Heather Nathans' book tracks sentimental portrayals of African and slave characters on the American stage in 1787-61, which she argues challenged Thomas Jefferson's sense that a 'veil of black' precluded interracial sympathy. Jefferson's 'veil' differentiated black people from other Americans, and by implication prevented white people from empathising with them. Nathans finds a range of theatrical productions which showed black characters feeling, suffering, and arguing, plays which positively encouraged audiences to make a sympathetic identification with black speakers. This in an era in which recent scholarship has more often brought out ambivalent and disturbing aspects of racial representation on the stage, particularly in blackface minstrelsy. In another recent CUP book, Hazel Waters' Racism on the Victorian Stage (2007), the theatre is more damaging than progressive.

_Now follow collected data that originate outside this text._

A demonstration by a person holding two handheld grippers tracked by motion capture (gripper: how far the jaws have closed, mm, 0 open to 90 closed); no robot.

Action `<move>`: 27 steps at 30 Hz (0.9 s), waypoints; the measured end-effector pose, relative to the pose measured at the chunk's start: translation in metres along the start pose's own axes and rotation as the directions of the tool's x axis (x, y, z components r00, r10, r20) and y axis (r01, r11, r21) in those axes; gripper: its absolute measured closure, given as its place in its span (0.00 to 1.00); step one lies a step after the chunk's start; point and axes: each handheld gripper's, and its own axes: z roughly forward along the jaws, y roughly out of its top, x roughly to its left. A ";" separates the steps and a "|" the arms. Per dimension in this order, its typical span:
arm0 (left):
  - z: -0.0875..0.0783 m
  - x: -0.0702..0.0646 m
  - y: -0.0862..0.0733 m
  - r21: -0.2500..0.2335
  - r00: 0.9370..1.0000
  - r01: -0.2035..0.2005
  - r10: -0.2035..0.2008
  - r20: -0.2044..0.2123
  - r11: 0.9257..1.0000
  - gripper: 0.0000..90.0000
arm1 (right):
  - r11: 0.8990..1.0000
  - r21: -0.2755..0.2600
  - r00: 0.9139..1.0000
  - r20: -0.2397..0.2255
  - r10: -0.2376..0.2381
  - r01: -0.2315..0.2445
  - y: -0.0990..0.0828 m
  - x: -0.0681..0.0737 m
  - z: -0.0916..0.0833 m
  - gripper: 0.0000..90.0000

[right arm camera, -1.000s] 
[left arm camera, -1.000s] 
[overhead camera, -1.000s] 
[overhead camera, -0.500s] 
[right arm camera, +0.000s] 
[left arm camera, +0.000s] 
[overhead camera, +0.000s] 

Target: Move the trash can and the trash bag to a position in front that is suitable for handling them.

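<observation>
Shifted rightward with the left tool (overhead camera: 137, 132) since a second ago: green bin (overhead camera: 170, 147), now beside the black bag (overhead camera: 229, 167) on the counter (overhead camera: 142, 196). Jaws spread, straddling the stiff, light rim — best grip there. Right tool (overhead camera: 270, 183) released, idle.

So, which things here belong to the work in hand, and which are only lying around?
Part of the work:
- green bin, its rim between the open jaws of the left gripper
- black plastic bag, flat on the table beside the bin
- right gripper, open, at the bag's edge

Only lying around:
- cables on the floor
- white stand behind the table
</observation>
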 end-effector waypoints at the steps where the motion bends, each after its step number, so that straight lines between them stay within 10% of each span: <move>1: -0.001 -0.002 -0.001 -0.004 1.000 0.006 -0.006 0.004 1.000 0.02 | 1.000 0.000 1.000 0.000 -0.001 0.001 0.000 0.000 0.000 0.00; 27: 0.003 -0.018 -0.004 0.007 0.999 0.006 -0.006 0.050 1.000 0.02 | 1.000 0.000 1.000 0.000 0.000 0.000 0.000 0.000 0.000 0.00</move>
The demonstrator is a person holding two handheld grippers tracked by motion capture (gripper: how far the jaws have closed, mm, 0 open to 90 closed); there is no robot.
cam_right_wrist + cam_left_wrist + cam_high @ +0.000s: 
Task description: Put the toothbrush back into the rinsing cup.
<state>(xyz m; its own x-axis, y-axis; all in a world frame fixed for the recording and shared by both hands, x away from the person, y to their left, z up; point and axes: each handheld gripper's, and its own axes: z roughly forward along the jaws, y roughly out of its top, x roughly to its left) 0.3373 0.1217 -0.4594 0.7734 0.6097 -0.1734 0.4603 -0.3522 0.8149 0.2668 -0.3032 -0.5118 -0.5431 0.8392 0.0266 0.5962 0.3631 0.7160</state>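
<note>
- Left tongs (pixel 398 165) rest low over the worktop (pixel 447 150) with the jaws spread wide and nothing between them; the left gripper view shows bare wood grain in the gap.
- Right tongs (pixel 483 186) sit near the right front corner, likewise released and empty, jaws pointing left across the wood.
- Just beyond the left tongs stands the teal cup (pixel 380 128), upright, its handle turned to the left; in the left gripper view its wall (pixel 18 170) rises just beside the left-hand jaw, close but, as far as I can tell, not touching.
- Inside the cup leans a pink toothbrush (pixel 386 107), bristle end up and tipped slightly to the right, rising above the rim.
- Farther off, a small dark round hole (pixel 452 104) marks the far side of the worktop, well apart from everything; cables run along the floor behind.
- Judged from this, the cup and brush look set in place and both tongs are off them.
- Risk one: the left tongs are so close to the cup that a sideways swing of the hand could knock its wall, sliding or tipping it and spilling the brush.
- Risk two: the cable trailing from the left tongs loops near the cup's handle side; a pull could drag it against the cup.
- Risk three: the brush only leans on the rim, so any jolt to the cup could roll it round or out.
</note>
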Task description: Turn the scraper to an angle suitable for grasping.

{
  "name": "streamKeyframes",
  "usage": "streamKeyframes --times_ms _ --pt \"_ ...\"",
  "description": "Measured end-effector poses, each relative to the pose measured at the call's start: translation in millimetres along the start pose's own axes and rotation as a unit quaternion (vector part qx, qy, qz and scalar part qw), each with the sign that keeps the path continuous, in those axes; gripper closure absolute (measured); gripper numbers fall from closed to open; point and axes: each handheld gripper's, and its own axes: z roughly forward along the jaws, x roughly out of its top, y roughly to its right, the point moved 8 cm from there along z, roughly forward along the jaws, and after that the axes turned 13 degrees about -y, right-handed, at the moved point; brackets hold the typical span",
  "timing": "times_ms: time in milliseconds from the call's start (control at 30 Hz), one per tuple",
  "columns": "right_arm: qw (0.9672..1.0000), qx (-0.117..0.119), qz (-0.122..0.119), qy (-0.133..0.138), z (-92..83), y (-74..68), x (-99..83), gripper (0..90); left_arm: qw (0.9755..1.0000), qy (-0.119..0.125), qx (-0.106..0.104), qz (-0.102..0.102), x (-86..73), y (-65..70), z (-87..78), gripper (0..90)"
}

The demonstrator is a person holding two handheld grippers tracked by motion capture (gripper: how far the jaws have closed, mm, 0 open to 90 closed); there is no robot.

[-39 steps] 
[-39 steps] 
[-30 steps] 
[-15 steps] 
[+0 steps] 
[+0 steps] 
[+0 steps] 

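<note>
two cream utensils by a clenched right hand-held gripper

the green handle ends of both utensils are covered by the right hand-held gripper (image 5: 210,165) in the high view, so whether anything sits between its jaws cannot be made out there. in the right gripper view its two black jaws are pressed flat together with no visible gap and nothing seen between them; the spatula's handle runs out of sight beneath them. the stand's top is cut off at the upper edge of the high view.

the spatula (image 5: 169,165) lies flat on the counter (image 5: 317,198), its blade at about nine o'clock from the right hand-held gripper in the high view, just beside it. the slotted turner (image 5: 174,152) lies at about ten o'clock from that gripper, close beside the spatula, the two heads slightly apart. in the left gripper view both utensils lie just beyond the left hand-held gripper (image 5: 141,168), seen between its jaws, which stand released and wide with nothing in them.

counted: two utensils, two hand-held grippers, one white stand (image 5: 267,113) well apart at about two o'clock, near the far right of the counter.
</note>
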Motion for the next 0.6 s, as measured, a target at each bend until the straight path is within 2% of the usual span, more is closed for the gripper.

Nathans shows that from the late eighteenth century onwards, the American theatre generated a substantial range of black characterization. Although very little of it was explicitly related to the abolition or colonization movements, discussions of race and slavery in the wider culture very quickly found expression and contention in the theatre. Moreover, the stage helped provide some of the language for these discussions: the famous example is the derivation of 'Jim Crow' from a dance act, but in the 1780s Isaac Bickerstaffe's play The Padlock also engendered a slang term for a black person—Mungo.

The book traces important themes in these representations, particularly visions of African identity (including some of the earliest on-stage references to the Middle Passage) and violence. This includes both white fears of uprising—like the rest of American discussions of slavery after 1793, the drama seems to have been haunted by Haiti—and antislavery anxieties about the rape of enslaved women. Certain genres also emerge as significant: Nathans discusses a large number of plays in which the stage Yankee is paired with an African slave (from Jonathan Postfree in 1807 to Neighbor Jackwood in 1857). She shows that the development of the stage Yankee in this period, as he becomes an increasingly sympathetic, philanthropic figure, is intimately linked to the warmth of the character's stage relationship with the slave. Black parts, are, by contrast, rare in Temperance drama, but in Aunt Dinah's Pledge, the moral exemplar is a black mother, an intriguing development that Nathans links to a protest by Southern members of the Sons of Temperance against the inclusion of black marchers in a Boston parade. Some of the most fascinating discussion is of performance outside the theatre—abolitionist protests in churches, like Parker Pillsbury's baptising of dogs, and Henry Ward Beecher's 'slave auctions'; or William C. Nell's recreation of the Boston Massacre in a tableau at Faneuil Hall. [End Page 181]

Nathans' analysis tends to prioritise text over performance or reception, and tends not to consider the demands of genre (farce, afterpiece, melodrama) on the possibilities of representation, but her book demonstrates the wealth of the theatrical and performative commentary on race and slavery in this period, and outlines some significant developments in the course of it.